*TASK OBJECTIVE:*
The records below hold pictures; please leave those out and retype the rest exactly.

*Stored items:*
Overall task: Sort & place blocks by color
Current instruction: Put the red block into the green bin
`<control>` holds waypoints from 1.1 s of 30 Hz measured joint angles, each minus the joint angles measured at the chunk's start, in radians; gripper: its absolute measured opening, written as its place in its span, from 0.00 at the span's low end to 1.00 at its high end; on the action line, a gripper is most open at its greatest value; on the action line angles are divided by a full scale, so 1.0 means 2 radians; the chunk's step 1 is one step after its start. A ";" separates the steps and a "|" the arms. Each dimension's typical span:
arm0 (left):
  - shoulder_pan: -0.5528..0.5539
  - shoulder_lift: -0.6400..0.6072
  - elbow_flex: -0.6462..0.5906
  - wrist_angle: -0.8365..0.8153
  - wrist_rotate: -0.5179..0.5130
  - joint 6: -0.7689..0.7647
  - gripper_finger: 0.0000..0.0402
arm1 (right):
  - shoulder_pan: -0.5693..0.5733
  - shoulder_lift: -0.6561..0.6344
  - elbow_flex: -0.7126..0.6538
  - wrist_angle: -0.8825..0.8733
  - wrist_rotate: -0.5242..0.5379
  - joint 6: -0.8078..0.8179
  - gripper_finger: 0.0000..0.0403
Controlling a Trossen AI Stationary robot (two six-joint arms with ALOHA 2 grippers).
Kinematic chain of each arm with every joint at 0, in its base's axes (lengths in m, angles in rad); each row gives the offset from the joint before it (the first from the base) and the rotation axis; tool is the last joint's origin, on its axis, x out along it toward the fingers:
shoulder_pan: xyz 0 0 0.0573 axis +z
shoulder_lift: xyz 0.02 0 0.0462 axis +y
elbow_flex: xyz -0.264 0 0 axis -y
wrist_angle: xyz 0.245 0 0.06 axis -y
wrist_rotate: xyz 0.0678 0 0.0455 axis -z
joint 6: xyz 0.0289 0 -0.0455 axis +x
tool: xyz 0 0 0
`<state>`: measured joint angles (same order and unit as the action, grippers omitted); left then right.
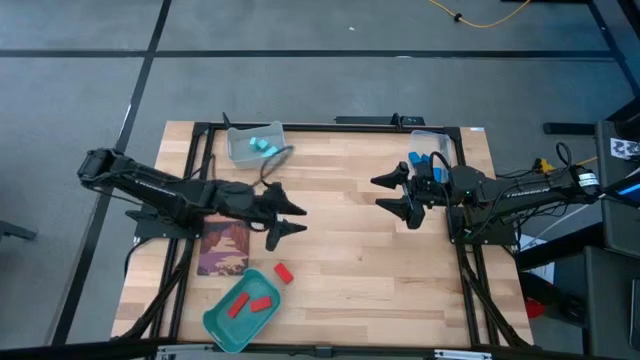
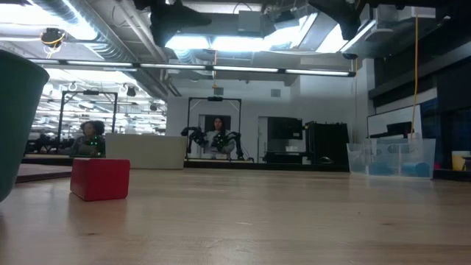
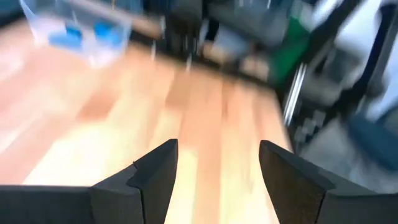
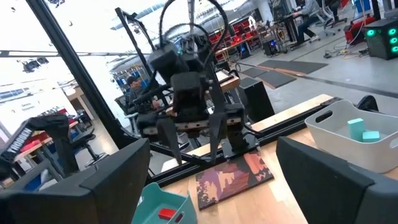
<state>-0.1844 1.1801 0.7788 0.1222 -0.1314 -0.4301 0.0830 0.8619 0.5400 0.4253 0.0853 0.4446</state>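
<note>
From above, the wooden surface [image 1: 340, 220] carries everything, and the left arm reaches in from the left edge, its left gripper [image 1: 290, 219] hanging over the bare wood near the middle with its fingers spread apart and nothing between them. Just beside that arm, toward the near left corner, lies a reddish-brown card [image 1: 223, 249]. Below it sits the teal tray [image 1: 215, 325], holding two red blocks [image 1: 249, 303], while a third red block [image 1: 283, 272] lies on the wood just outside the tray's rim; the low view shows this same red block [image 2: 100, 179] resting flat on the surface. At the far edge, left of centre, a clear bin [image 1: 240, 148] holds light cyan blocks [image 1: 263, 144]. Further right, the right gripper [image 1: 397, 195] points toward the middle of the surface, its fingers also wide apart and empty. Behind it, at the far right corner, a second clear bin [image 1: 430, 140] holds dark blue blocks [image 1: 419, 158]. In the low view, people show in the room beyond the surface
</note>
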 joint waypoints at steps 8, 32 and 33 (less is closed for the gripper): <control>0.000 0.110 0.164 -0.327 0.100 0.072 0.54 | 0.000 0.000 0.000 -0.003 0.000 -0.002 0.87; -0.096 0.338 0.281 -0.475 0.096 -0.174 0.54 | 0.000 0.000 0.000 -0.031 0.000 -0.002 0.87; -0.099 0.340 0.281 -0.477 0.088 -0.174 0.54 | 0.000 0.000 0.000 -0.031 0.000 -0.002 0.87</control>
<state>-0.3833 1.8597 1.3399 -0.8312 0.0452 -0.7773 0.0826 0.8623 0.5400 0.3630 0.0856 0.4400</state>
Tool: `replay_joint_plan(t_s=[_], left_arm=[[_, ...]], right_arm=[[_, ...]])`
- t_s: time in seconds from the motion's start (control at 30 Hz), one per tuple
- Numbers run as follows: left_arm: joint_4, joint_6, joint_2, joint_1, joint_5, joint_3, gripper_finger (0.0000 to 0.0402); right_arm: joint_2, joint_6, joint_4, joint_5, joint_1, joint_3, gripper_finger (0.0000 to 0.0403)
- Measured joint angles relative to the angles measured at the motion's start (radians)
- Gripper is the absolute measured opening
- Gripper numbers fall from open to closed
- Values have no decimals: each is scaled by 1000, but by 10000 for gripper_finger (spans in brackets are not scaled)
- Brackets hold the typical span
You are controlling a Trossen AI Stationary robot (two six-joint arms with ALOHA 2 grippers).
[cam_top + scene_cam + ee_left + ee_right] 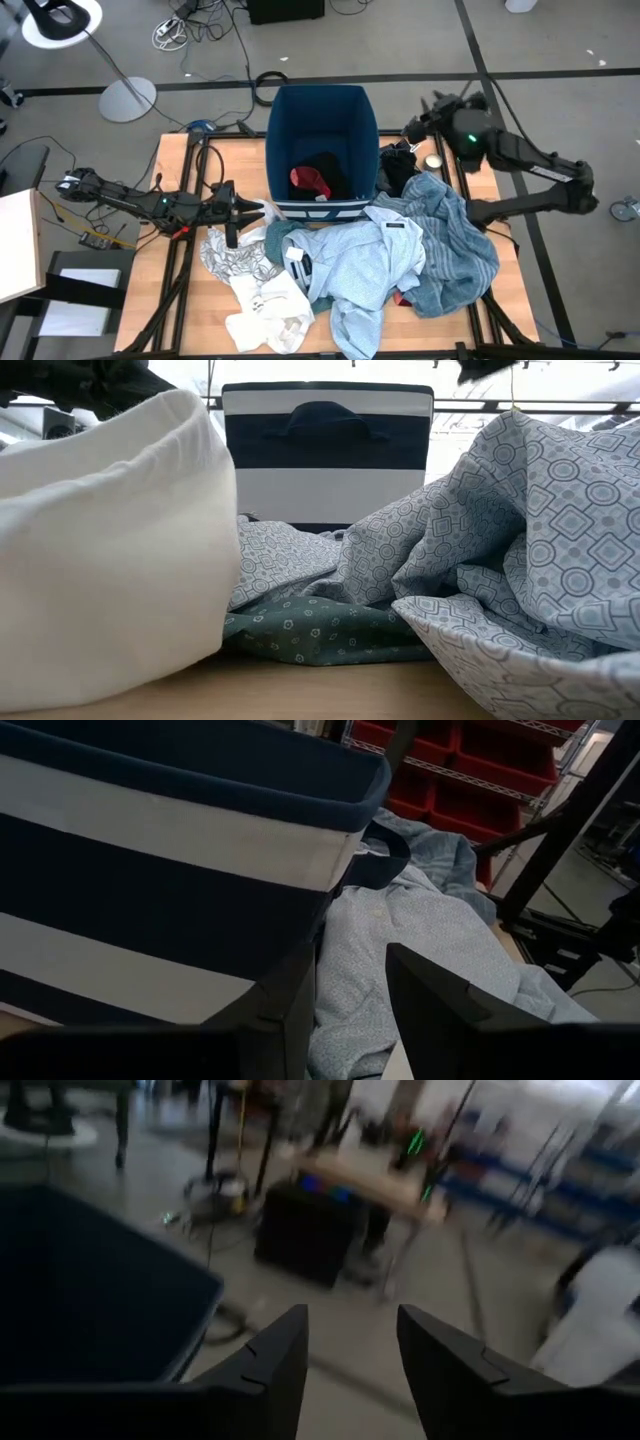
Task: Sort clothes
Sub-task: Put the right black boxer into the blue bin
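Lying heaped across the wooden table (175, 160) from center toward five o'clock: clothes (370, 265), spilling beside the blue bin (322, 105) holding red and black pieces. Hovering at nine o'clock, left gripper (240, 212), jaws parted, empty. Hanging at one o'clock over grey floor (420, 40) and cables, right gripper (412, 128), parted, empty.

Two dark, slender jointed arms; right arm (520, 160) shows green indicator light; flat, angular black fingers (275, 1370).
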Motion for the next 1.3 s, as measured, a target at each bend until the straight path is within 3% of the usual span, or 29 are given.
replay_joint_plan(t_s=[0.13, 0.23, 0.37, 0.67, 0.8, 0.97, 1.2, 1.3], left_arm=[[0, 0, 0, 0, 0, 0, 131], [0, 0, 0, 0, 0, 0, 131], [-16, 0, 0, 0, 0, 0, 131], [-23, -4, 0, 0, 0, 0, 131], [-35, -27, 0, 0, 0, 0, 131], [-89, -70, 8, 0, 0, 0, 131], [-93, -78, 27, 0, -4, 0, 131], [-92, -77, 27, 0, -19, 0, 131]], right_arm=[[41, 125, -107, -230, -220, 0, 151], [70, 204, -180, -469, -371, 0, 151], [130, 231, -319, -735, -491, 0, 150], [311, 204, -569, -786, -523, 0, 155], [382, 194, -612, -884, -523, -1, 155], [408, 186, -563, -972, -516, -79, 156], [376, 202, -432, -998, -503, -276, 157], [374, 206, -359, -1024, -493, -341, 135]])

*EXERCISE RESPONSE:*
Overall task: Sort & place blocks by color
Current instruction: Put the red block into the green bin
`<control>` holds waypoints from 1.1 s of 30 Hz measured joint angles, each minus the joint angles measured at the chunk's start, in radians; gripper: its absolute measured opening, written as its place in its span, from 0.00 at the span's low end to 1.00 at its high end; on the action line, a gripper is most open at its greatest value; on the action line angles are divided by a full scale, so 1.0 means 2 radians; the chunk's step 1 is one step after its start. A ";" separates the steps and a "|" the arms. Each dimension's typical span:
arm0 (left):
  - shoulder_pan: -0.5528..0.5539
  - shoulder_lift: -0.6400..0.6072
  - elbow_flex: -0.6462..0.5906
  - wrist_angle: -0.8365..0.8153
  - wrist_rotate: -0.5179..0.5130
  - joint 6: -0.7689..0.7647
  - gripper_finger: 0.0000..0.0402
arm1 (right):
  - shoulder_pan: -0.5693..0.5733
  - shoulder_lift: -0.6561..0.6344
  - elbow_flex: -0.7126..0.6538
  - wrist_angle: -0.8825..0.8733
  - wrist_rotate: -0.5242..0.5379
  - joint 6: -0.8078..0.8179
  - gripper_finger: 0.0000..0.0403
Controlling a Trossen AI Stationary robot (two six-joint arms with ALOHA 2 grippers).
Kinematic chain of each arm with every joint at 0, in its base's axes (lengths in m, angles in rad); each row gives the offset from the joint before it (the first from the base) and the rotation axis; tool is the last joint's origin, on its axis, x out along it toward the fingers:
shoulder_pan: xyz 0 0 0.0573 axis +z
shoulder_lift: xyz 0.02 0 0.0462 axis +y
elbow_flex: xyz -0.264 0 0 axis -y
wrist_angle: xyz 0.245 0 0.06 axis -y
wrist_rotate: xyz 0.0678 0 0.0455 axis -z
joint 6: xyz 0.0289 0 -0.0455 axis +x
tool: xyz 0 0 0
`<state>`: measured joint angles (same order and unit as the action, grippers omitted); left then right.
<state>-0.1844 1.1801 0.7788 0.1222 -0.1314 -0.4301 0.0830 0.8619 0.5400 0.4253 0.0853 0.4446</state>
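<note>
From above, the wooden surface [image 1: 340, 220] carries everything, and the left arm reaches in from the left edge, its left gripper [image 1: 290, 219] hanging over the bare wood near the middle with its fingers spread apart and nothing between them. Just beside that arm, toward the near left corner, lies a reddish-brown card [image 1: 223, 249]. Below it sits the teal tray [image 1: 215, 325], holding two red blocks [image 1: 249, 303], while a third red block [image 1: 283, 272] lies on the wood just outside the tray's rim; the low view shows this same red block [image 2: 100, 179] resting flat on the surface. At the far edge, left of centre, a clear bin [image 1: 240, 148] holds light cyan blocks [image 1: 263, 144]. Further right, the right gripper [image 1: 397, 195] points toward the middle of the surface, its fingers also wide apart and empty. Behind it, at the far right corner, a second clear bin [image 1: 430, 140] holds dark blue blocks [image 1: 419, 158]. In the low view, people show in the room beyond the surface
</note>
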 joint waypoints at steps 8, 32 and 33 (less is closed for the gripper): <control>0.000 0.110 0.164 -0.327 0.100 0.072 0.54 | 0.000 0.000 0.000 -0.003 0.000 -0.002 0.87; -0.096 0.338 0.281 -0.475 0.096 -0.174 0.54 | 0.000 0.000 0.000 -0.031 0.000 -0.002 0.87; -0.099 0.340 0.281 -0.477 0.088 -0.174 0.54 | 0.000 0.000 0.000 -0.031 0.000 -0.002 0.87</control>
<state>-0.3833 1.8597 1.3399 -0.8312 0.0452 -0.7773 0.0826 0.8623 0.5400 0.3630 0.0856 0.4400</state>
Tool: `replay_joint_plan(t_s=[_], left_arm=[[_, ...]], right_arm=[[_, ...]])`
- t_s: time in seconds from the motion's start (control at 30 Hz), one per tuple
- Numbers run as follows: left_arm: joint_4, joint_6, joint_2, joint_1, joint_5, joint_3, gripper_finger (0.0000 to 0.0402); right_arm: joint_2, joint_6, joint_4, joint_5, joint_1, joint_3, gripper_finger (0.0000 to 0.0403)
- Measured joint angles relative to the angles measured at the motion's start (radians)
- Gripper is the absolute measured opening
- Gripper numbers fall from open to closed
- Values have no decimals: each is scaled by 1000, but by 10000 for gripper_finger (spans in brackets are not scaled)
- Brackets hold the typical span
You are controlling a Trossen AI Stationary robot (two six-joint arms with ALOHA 2 grippers).
[cam_top + scene_cam + ee_left + ee_right] 
Task: Sort clothes
Sub-task: Put the right black boxer into the blue bin
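Lying heaped across the wooden table (175, 160) from center toward five o'clock: clothes (370, 265), spilling beside the blue bin (322, 105) holding red and black pieces. Hovering at nine o'clock, left gripper (240, 212), jaws parted, empty. Hanging at one o'clock over grey floor (420, 40) and cables, right gripper (412, 128), parted, empty.

Two dark, slender jointed arms; right arm (520, 160) shows green indicator light; flat, angular black fingers (275, 1370).
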Motion for the next 1.3 s, as measured, a target at each bend until the straight path is within 3% of the usual span, or 29 are given.
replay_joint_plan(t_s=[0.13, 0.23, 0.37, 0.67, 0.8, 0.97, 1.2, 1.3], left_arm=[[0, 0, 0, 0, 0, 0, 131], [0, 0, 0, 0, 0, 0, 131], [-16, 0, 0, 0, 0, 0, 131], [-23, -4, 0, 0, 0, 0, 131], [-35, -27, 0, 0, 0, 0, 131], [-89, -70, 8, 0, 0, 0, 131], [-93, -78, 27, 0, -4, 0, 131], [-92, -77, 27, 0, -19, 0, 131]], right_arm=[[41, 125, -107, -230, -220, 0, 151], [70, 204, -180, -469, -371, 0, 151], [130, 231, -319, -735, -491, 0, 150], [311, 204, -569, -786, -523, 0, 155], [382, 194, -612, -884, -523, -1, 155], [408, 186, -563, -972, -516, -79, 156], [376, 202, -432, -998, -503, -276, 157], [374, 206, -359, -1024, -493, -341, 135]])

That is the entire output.